* _Exercise details_:
From the line containing "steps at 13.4" down to the line containing "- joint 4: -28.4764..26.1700" in the records below, reproduce every line exactly, ends included, and omit all others.

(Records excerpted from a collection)
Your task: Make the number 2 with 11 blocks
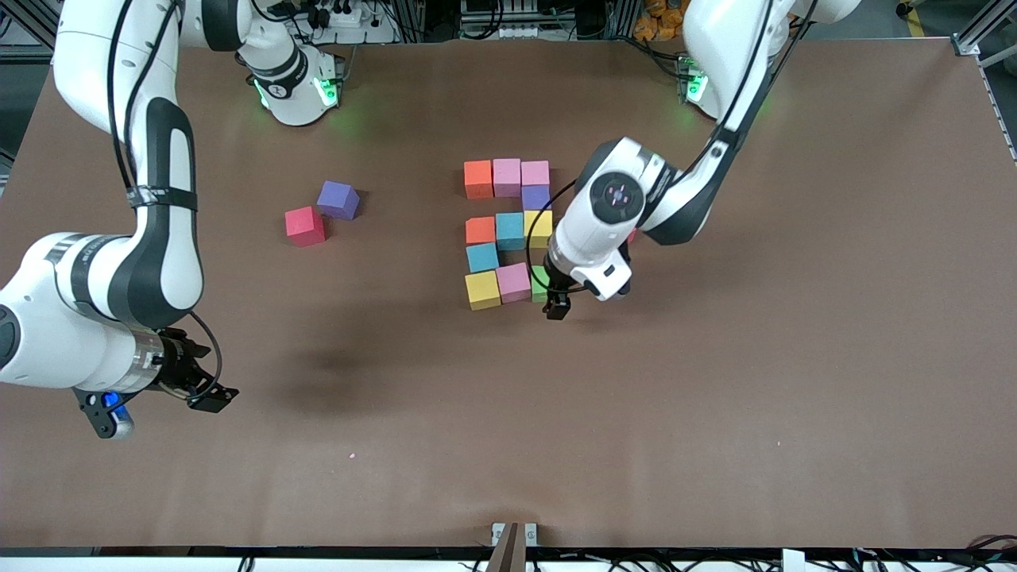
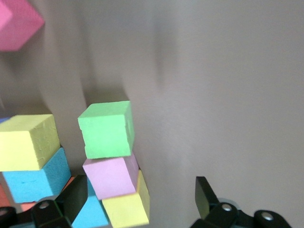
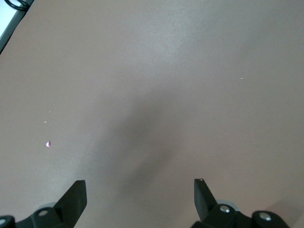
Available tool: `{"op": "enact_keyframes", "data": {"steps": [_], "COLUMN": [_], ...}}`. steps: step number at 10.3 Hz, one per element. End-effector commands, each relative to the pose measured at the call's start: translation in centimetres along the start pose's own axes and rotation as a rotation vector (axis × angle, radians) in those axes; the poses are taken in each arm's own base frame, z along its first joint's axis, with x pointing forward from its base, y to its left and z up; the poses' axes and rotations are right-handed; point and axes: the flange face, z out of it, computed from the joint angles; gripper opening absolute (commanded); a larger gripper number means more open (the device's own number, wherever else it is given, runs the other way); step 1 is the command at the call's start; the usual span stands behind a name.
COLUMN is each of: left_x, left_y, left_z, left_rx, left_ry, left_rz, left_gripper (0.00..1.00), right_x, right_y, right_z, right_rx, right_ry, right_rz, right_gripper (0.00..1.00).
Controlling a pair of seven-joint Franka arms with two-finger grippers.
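Left hand (image 1: 557,306) spread apart over bench (image 1: 715,397) beside green block (image 2: 106,129), right hand (image 3: 140,202) spread apart, waiting toward right arm's end, no legible writing

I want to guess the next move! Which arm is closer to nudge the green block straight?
Left. The left gripper is open beside the green block; the right gripper waits over bare table.

A robotics lab: two white Franka arms (image 1: 119,238) bolted at a brown table (image 1: 715,413), with cables and aluminium framing (image 1: 981,32) around.
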Motion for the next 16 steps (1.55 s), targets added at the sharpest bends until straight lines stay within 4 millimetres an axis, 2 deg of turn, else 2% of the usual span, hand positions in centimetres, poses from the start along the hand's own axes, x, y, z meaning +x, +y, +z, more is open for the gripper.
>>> {"op": "enact_keyframes", "data": {"steps": [1,2,3,4,5,6,7,8,9,11,13,16], "left_x": [2.3,3.0,4.2,4.9,6.5,7.6,7.9,8.6,10.2,12.2,15.5,19.0], "left_y": [0.5,1.2,2.3,2.8,3.5,3.5,3.1,2.6,2.5,2.3,2.6,2.1], "left_z": [-5.5,-8.1,-10.2,-12.1,-13.7,-14.6,-16.3,-18.0,-19.4,-21.9,-24.0,-27.7], "left_rx": [-0.032,-0.027,0.027,0.083,0.116,0.152,0.17,0.19,0.213,0.235,0.248,0.222], "left_ry": [0.055,0.075,0.092,0.099,0.113,0.141,0.18,0.189,0.186,0.167,0.143,0.141], "left_rz": [0.214,0.398,0.532,0.653,0.749,0.83,0.93,0.975,1.013,1.142,1.223,1.229], "left_gripper": [1.0,1.0,1.0,1.0,1.0,1.0,1.0,1.0,1.0,1.0,1.0,1.0], "right_x": [-0.1,0.2,0.6,0.5,1.1,1.2,1.3,1.4,1.8,-0.4,-3.4,-7.4], "right_y": [0.4,0.9,1.7,2.0,3.1,3.8,4.8,6.3,8.2,8.5,7.8,9.1], "right_z": [-1.1,-1.5,-2.9,-3.4,-4.3,-4.9,-5.9,-6.7,-7.8,-9.8,-12.1,-14.9], "right_rx": [0.005,-0.006,-0.001,-0.009,-0.022,-0.027,-0.028,-0.018,0.004,-0.023,-0.055,-0.042], "right_ry": [0.0,0.013,0.029,0.026,0.02,0.003,-0.018,-0.04,-0.06,-0.06,-0.021,0.017], "right_rz": [-0.058,-0.108,-0.17,-0.264,-0.347,-0.427,-0.514,-0.577,-0.609,-0.706,-0.805,-0.879], "right_gripper": [1.0,1.0,1.0,1.0,1.0,1.0,1.0,1.0,1.0,1.0,1.0,1.0]}}
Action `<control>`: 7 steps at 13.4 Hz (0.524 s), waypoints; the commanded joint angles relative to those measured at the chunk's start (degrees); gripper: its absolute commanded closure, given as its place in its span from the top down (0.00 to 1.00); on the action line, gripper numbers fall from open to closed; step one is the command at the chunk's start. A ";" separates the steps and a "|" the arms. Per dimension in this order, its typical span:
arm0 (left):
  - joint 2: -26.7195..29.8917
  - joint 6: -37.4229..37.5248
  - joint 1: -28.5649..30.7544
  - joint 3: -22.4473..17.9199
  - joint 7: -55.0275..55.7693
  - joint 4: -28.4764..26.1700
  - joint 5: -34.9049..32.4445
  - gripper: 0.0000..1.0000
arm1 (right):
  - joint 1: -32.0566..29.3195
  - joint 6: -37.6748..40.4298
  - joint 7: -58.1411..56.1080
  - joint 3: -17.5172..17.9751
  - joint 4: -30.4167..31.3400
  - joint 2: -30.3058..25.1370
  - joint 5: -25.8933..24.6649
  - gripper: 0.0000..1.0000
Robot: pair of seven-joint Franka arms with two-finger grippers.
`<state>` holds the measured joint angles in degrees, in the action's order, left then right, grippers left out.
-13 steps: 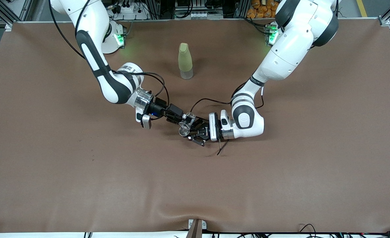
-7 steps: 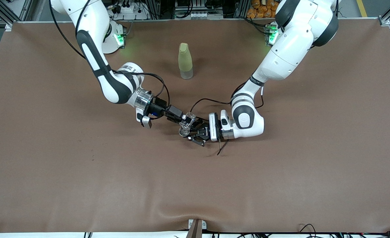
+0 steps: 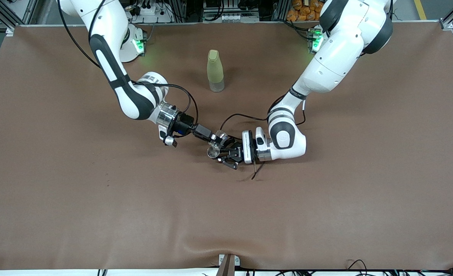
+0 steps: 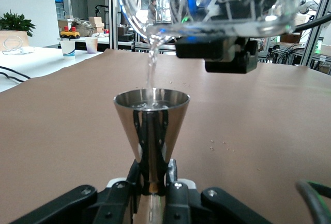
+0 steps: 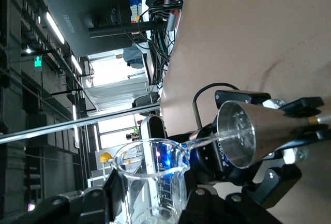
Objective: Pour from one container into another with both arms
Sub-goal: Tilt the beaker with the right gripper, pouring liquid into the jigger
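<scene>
The right gripper (image 3: 213,138), clamped on the glass cup (image 3: 219,137), has tipped it a little further than a second ago, and a thin stream runs from its lip (image 4: 153,38) into the metal cup (image 4: 151,131). The left gripper (image 3: 226,155) grasps the metal cup (image 3: 212,153) upright over mid-table, unmoved, nearer the camera than the bottle (image 3: 215,70).

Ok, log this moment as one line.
phase: pouring | right gripper: shut on tilted clear glass cup | left gripper: shut on silvery hourglass metal cup | stream entering metal cup
</scene>
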<state>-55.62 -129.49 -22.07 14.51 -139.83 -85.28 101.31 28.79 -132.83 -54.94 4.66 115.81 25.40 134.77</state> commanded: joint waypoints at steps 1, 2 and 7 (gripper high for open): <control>-0.54 0.29 -0.34 0.00 0.26 1.26 1.53 0.00 | 0.83 -0.85 3.26 -0.53 -0.59 -0.62 1.10 0.13; -0.54 0.29 -0.25 0.00 0.26 1.26 1.53 0.00 | 0.74 -0.85 3.35 -0.53 -0.68 -0.62 1.10 0.12; -0.36 0.29 0.01 -0.09 0.26 1.26 0.56 0.00 | 0.21 -0.76 8.36 -0.62 -0.85 -0.80 1.10 0.13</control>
<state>-55.62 -129.49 -22.00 14.46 -139.81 -85.15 101.31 28.79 -132.97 -48.06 4.26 115.10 25.40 134.78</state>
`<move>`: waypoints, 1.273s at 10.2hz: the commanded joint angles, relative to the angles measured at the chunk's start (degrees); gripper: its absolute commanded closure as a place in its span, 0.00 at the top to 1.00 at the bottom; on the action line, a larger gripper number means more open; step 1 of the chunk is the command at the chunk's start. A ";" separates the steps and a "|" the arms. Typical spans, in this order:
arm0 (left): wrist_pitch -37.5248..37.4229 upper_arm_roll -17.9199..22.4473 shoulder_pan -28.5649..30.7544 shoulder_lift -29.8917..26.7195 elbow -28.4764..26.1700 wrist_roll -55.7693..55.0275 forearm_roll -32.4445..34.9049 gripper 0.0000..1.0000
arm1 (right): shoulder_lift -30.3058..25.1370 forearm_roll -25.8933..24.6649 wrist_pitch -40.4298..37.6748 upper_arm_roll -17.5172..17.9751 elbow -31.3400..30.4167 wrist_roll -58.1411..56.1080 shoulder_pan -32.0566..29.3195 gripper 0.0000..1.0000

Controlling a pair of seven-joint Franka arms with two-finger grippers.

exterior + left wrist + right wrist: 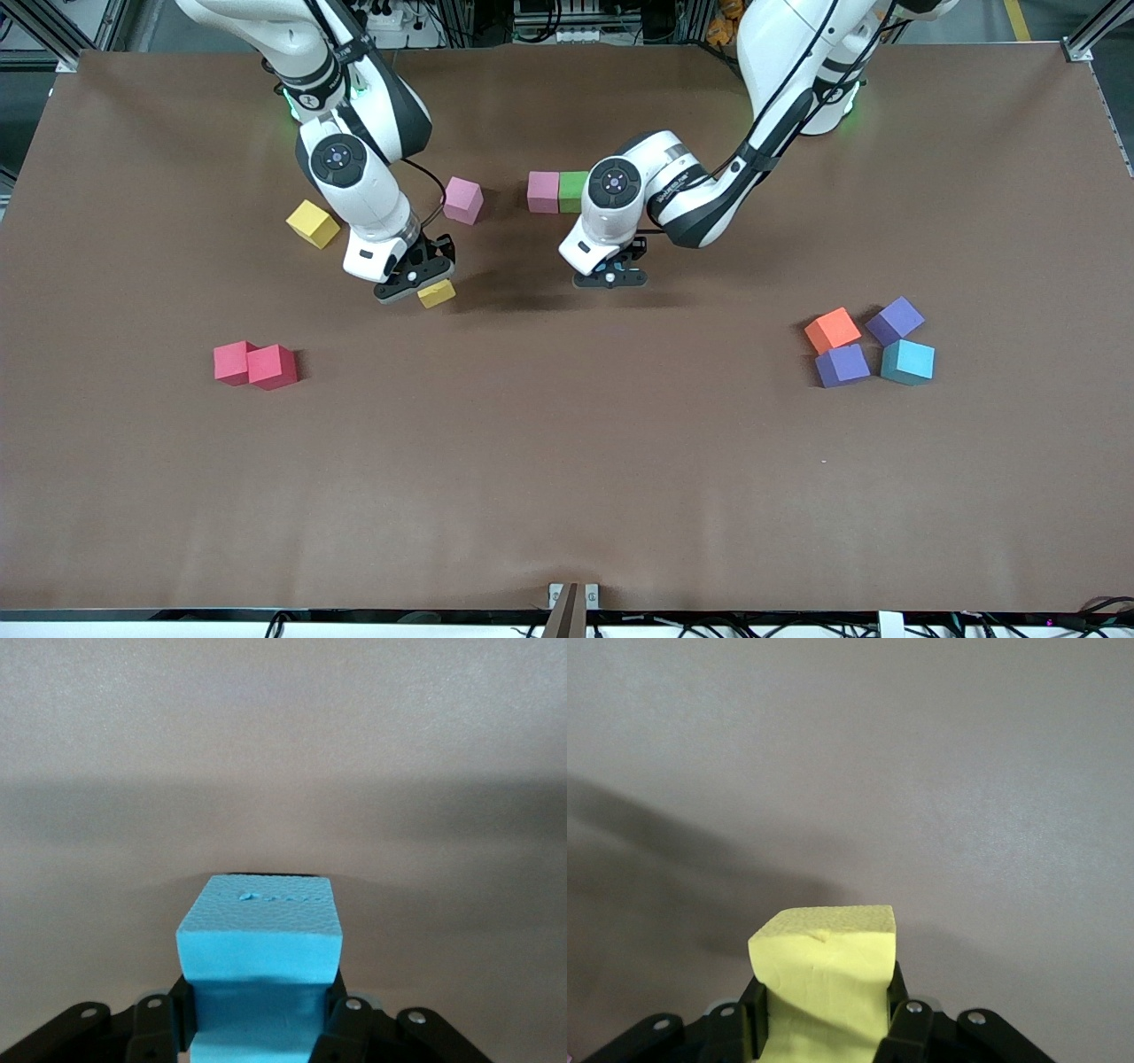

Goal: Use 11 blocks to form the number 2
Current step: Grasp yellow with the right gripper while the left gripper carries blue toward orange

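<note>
On the brown bench [567, 461], seen from the front, the right gripper [416, 282] holds a yellow block [437, 293] in the air, and the left gripper [609, 275] hangs over the middle. A pink block [543, 192] touches a green block [572, 191] beside the left arm.

In the left wrist view, the left gripper [261, 1023] clamps a light blue block [261, 935].

In the right wrist view, the right gripper [824, 1014] pinches the yellow block [824, 966].
</note>
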 commanded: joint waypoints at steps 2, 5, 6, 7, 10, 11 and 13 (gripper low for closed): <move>0.76 -0.18 -0.87 -0.65 -0.88 -1.37 1.43 0.06 | -1.14 -0.38 -1.09 0.34 -0.12 1.27 -0.68 0.22; 0.76 -0.18 -1.57 -0.47 -0.97 -1.28 1.43 0.06 | -1.23 -0.38 -1.09 0.34 -0.12 3.10 -0.69 0.22; 0.76 -0.18 -1.58 -0.21 -1.14 -1.28 1.43 0.06 | -1.23 -0.38 -1.09 0.42 -0.12 4.33 -0.60 0.22; 0.76 -0.18 -1.58 0.05 -1.14 -1.20 1.43 0.06 | -1.14 -0.38 -0.92 0.42 -0.12 4.52 -0.51 0.22; 0.76 -0.18 -1.75 0.49 -1.76 -1.20 1.52 0.07 | -0.97 -0.29 -0.65 0.42 -0.03 7.32 -0.33 0.22; 0.76 -0.18 -1.75 0.49 -1.76 -1.11 1.52 0.07 | -0.88 -0.29 -0.83 0.51 0.32 7.42 -0.16 0.22; 0.76 -0.18 -2.10 0.32 -1.76 -0.93 1.52 0.08 | -0.88 -0.29 -0.83 0.51 0.41 8.90 0.46 0.22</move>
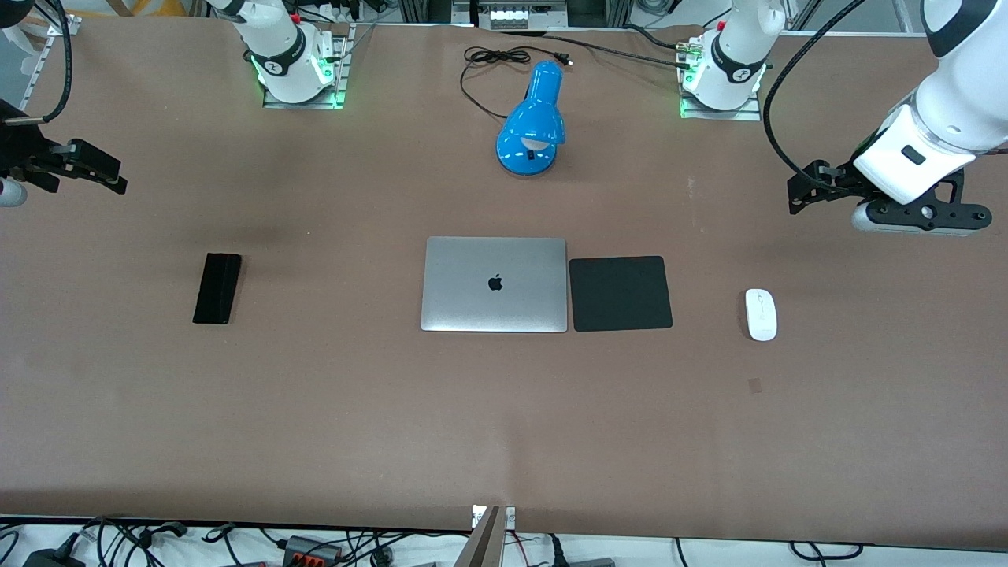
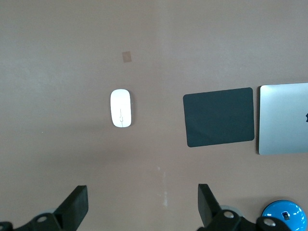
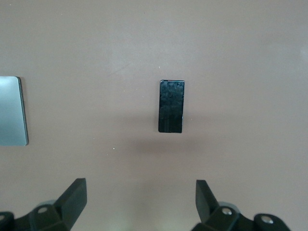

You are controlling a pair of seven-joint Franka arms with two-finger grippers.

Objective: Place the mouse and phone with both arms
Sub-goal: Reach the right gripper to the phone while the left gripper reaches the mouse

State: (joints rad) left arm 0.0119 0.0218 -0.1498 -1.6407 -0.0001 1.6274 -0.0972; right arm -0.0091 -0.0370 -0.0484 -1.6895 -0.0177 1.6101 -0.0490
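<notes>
The white mouse lies on the brown table toward the left arm's end; it also shows in the left wrist view. The black phone lies flat toward the right arm's end and shows in the right wrist view. My left gripper hangs open and empty over bare table, apart from the mouse; its jaws stand wide in its wrist view. My right gripper hangs open and empty over bare table, apart from the phone.
A closed silver laptop lies mid-table with a square black mat beside it, between it and the mouse. A blue desk lamp with its black cord lies farther from the front camera than the laptop.
</notes>
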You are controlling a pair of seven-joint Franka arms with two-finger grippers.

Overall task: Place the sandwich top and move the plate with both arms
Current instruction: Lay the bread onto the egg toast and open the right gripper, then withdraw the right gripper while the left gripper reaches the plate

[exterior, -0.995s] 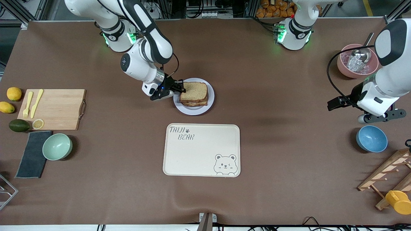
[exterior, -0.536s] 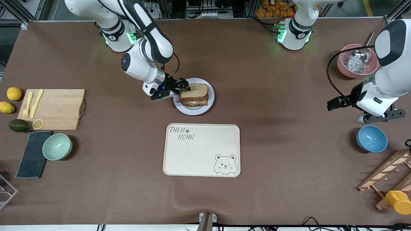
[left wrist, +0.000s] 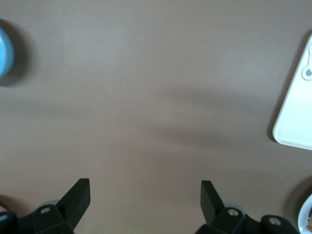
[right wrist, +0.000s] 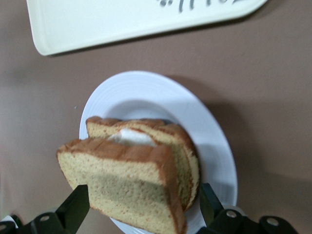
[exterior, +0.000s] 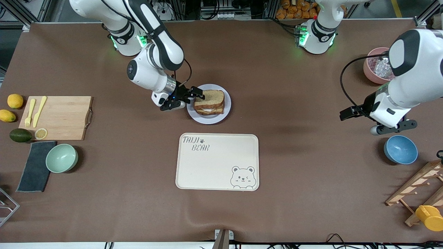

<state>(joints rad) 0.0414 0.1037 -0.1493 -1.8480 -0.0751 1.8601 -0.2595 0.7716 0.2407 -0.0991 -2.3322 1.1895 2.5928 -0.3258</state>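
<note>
Top slice (exterior: pixel 209 96) lies on the sandwich on the plate (exterior: pixel 224 110), skewed and overhanging the egg slice. Right gripper (right wrist: pixel 144 202): fingers apart, the slice's edge between them, no grip. Back out crooked and a finger could drag the bread off. Left gripper (left wrist: pixel 145 197): fingers apart over bare table, tray (left wrist: pixel 296 112) just ahead. You can't see whether the right fingertips touch the crust.

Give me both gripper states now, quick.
Left gripper: open, empty, over bare table.
Right gripper: open, fingers either side of the top slice on the plate, not gripping.
</note>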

* _Written solution_:
Action `<control>`: 7 steps at 13.4 Hz (0.524 s), waypoints; the commanded joint angles relative to those measured at the chunk's start (degrees); gripper: its absolute commanded closure, given as its place in its span from the top down (0.00 to 1.00); on the action line, gripper numbers fall from open to closed; step one is the command at the chunk's start. A ";" separates the steps and a "|" the arms. Per dimension in this order, its typical span:
arm0 (left):
  - joint 2: -26.7195..29.8917
  - joint 6: -37.4229..37.5248
  - joint 1: -28.5649..30.7544
  - joint 3: -22.4473..17.9199
  - joint 7: -55.0275..55.7693
  - joint 4: -28.4764..26.1700

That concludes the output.